* **Work to complete**
Check each line of the listing below for the string "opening", and copy the ones that have it.

* **Data listing**
++++++++
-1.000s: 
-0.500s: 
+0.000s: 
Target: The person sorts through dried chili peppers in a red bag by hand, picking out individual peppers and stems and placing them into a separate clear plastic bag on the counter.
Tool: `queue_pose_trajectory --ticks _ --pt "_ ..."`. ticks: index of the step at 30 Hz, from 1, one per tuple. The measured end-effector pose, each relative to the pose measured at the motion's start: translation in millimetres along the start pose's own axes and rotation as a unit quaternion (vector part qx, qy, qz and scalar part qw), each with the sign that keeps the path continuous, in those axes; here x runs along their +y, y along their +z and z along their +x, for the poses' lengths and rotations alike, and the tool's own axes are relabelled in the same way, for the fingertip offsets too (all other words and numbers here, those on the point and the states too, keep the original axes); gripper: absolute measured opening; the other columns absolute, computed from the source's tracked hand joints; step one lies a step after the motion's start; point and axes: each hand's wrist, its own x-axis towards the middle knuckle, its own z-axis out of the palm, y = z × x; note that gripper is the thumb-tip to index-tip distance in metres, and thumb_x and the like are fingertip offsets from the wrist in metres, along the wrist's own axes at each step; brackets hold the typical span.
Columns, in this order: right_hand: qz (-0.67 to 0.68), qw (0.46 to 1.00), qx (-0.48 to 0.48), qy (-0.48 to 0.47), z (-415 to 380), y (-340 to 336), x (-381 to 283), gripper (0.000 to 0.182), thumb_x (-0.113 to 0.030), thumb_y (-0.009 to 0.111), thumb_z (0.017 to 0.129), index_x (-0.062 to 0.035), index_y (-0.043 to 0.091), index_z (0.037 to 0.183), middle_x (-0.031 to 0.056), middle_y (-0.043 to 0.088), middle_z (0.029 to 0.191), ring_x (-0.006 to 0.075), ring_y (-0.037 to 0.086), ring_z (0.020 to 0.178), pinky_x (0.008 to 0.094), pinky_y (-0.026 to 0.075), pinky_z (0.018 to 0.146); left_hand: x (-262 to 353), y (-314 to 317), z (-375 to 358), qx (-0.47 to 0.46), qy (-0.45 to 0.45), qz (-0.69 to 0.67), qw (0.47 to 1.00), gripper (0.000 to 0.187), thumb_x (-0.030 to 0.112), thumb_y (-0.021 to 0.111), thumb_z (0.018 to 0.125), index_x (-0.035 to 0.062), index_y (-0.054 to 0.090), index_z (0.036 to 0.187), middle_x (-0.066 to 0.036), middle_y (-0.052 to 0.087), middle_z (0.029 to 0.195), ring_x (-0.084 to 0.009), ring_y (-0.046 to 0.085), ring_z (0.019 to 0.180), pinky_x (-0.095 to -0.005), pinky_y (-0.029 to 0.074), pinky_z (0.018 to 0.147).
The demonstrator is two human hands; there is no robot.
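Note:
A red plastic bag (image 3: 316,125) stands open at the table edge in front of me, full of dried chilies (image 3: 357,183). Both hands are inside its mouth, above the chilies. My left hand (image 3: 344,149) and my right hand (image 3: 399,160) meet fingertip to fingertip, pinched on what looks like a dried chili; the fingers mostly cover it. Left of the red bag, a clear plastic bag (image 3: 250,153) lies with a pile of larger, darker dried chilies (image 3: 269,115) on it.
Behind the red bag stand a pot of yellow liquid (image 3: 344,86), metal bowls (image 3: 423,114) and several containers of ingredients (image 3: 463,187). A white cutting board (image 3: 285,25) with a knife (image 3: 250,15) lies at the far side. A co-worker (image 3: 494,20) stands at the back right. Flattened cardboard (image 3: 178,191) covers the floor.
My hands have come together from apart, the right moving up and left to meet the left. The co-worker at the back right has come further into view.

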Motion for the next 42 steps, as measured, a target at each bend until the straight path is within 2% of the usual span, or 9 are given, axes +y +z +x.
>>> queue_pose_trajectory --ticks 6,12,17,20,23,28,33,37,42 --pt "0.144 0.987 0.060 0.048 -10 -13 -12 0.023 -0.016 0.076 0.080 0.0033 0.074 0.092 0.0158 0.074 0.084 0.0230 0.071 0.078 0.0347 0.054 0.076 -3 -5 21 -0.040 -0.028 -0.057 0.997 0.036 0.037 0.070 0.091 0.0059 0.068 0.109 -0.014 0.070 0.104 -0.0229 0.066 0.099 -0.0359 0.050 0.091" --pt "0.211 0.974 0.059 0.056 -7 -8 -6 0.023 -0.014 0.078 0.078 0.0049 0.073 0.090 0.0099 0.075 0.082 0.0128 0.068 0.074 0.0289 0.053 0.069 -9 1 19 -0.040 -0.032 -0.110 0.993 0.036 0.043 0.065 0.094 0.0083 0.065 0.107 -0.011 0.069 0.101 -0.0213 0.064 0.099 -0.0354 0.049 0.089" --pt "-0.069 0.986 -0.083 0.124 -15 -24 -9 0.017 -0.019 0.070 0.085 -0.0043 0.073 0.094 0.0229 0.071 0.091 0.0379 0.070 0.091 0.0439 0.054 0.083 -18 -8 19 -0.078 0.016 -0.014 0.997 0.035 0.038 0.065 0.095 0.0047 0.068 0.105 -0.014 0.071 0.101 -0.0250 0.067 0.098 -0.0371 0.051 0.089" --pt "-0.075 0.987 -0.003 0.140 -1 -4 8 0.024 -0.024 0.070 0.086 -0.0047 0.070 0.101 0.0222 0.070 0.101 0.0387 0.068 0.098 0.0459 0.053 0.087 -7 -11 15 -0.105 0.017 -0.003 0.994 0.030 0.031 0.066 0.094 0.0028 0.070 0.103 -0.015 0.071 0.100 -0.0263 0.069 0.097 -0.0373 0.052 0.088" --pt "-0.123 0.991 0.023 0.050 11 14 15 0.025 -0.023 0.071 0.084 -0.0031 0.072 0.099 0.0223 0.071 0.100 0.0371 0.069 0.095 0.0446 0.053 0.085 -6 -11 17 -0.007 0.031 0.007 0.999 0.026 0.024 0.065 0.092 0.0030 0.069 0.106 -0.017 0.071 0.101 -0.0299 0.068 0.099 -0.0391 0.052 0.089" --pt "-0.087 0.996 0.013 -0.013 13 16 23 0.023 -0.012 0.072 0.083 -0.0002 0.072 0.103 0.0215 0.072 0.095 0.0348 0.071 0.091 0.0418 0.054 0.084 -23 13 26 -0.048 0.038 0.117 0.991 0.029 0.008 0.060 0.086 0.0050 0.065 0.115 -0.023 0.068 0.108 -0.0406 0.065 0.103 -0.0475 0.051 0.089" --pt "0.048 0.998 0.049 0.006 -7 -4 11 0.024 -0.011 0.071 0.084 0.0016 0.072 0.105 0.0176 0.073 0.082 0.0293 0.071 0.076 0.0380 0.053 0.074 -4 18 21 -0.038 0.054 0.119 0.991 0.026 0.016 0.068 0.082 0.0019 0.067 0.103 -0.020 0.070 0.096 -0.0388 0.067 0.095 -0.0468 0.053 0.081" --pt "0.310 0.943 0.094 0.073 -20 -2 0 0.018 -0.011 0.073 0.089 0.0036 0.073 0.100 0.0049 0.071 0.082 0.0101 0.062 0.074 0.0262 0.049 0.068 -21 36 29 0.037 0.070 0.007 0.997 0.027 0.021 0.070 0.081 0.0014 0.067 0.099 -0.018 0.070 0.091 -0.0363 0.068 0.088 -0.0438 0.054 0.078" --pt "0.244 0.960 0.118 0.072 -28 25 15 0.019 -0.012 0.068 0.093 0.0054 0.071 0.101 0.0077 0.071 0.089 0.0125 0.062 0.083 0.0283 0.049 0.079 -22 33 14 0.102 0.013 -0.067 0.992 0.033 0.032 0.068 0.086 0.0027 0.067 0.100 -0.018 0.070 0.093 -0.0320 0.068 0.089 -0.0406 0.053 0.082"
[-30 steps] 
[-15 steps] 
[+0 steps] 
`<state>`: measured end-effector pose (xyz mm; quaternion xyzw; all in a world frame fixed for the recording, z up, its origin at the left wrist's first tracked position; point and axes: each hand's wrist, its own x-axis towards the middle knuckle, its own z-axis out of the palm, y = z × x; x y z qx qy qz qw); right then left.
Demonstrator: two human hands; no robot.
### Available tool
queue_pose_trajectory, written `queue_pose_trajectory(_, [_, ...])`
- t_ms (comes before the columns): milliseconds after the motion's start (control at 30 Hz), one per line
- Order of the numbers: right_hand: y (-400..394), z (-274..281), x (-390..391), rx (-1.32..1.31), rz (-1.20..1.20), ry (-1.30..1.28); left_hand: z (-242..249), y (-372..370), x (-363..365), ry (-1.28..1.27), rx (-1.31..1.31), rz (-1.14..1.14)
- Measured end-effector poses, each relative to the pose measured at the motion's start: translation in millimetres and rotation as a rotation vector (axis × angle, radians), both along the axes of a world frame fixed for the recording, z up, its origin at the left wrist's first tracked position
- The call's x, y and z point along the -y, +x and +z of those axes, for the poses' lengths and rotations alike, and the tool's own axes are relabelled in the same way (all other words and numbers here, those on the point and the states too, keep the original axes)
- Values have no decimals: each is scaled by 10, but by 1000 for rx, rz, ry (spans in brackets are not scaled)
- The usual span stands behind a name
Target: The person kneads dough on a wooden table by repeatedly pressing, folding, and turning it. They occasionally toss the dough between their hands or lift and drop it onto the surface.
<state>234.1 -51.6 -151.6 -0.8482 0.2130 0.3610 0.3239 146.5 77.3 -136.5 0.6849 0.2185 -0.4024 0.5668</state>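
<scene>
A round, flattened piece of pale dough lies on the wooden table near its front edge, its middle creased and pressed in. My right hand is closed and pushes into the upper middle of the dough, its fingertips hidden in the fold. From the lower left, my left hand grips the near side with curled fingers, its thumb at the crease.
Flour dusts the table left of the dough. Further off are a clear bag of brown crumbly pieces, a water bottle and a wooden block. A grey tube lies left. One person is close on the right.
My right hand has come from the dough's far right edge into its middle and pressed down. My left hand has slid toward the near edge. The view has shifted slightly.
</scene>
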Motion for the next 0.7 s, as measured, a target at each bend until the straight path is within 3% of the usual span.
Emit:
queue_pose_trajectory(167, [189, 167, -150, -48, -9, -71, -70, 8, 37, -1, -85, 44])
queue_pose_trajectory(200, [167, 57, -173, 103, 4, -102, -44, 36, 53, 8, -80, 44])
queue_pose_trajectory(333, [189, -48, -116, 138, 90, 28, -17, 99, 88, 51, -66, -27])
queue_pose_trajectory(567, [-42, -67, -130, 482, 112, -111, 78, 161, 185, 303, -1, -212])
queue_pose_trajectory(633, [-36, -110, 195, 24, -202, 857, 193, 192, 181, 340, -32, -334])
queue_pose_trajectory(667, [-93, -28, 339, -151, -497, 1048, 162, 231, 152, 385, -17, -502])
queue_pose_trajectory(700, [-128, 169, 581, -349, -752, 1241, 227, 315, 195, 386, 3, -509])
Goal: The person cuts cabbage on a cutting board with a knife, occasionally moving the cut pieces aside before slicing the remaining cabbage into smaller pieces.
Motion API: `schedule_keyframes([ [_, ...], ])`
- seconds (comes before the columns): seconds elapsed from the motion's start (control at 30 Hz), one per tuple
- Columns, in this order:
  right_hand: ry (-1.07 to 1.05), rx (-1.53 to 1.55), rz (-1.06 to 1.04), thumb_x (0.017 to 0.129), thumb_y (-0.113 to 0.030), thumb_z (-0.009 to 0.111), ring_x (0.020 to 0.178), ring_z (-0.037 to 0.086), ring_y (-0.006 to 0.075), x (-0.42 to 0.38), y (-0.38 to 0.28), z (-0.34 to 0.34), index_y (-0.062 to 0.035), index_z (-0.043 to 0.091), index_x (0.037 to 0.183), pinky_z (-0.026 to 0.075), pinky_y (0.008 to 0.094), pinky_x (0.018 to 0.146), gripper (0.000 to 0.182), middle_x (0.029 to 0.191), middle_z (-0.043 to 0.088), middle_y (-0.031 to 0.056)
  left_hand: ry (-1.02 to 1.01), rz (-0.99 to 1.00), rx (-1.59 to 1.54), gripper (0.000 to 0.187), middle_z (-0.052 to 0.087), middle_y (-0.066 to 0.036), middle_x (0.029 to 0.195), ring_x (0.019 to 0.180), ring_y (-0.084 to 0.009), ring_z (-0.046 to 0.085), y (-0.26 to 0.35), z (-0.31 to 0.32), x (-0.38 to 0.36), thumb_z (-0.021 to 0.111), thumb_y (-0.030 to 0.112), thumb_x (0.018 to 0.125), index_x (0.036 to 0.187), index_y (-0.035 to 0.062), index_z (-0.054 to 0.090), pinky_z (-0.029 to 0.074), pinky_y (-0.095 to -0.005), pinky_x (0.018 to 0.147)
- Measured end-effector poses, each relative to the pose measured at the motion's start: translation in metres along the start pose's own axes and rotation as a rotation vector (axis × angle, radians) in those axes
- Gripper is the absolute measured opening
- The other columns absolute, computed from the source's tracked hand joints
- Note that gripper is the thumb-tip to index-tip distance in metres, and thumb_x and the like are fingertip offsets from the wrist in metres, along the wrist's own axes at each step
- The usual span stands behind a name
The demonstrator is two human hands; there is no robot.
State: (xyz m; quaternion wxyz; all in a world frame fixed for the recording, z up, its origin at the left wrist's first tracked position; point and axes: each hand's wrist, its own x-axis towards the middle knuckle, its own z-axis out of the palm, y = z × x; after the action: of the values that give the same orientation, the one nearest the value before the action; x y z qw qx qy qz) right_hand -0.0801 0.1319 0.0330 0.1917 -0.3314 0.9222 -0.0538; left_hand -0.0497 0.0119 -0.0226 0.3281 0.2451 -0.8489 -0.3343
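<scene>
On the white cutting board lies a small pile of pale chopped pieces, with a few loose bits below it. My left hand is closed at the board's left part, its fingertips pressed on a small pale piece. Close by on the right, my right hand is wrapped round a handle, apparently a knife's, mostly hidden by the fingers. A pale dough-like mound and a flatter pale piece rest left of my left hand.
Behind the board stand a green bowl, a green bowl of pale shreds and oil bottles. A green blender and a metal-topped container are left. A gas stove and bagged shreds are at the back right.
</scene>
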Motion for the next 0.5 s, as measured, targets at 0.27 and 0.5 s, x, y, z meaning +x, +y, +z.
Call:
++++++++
* **Solution**
Tool: `queue_pose_trajectory --ticks _ --pt "_ ..."`. ticks: index of the step at 30 Hz, from 1, one per tuple. The measured end-effector pose, each relative to the pose measured at the motion's start: translation in millimetres along the start pose's own axes and rotation as a unit quaternion (vector part qx, qy, qz and scalar part qw), each with the sign that keeps the path continuous, in those axes; here x runs along their +y, y along their +z and z along their +x, for the poses' lengths and rotations alike, and the tool's own axes are relabelled in the same way, for the fingertip offsets too (all other words and numbers here, those on the point and the states too, keep the original axes); gripper: absolute measured opening; the other columns absolute, computed from the source's tracked hand joints; step one lies a step after the motion's start; point and axes: each hand's wrist, its own x-axis towards the middle knuckle, its own z-axis out of the palm, y = z × x; note that gripper is the thumb-tip to index-tip distance in metres, and thumb_x and the like are fingertip offsets from the wrist in metres, along the wrist's own axes at each step; brackets hold the typical span.
- Gripper is the absolute measured opening

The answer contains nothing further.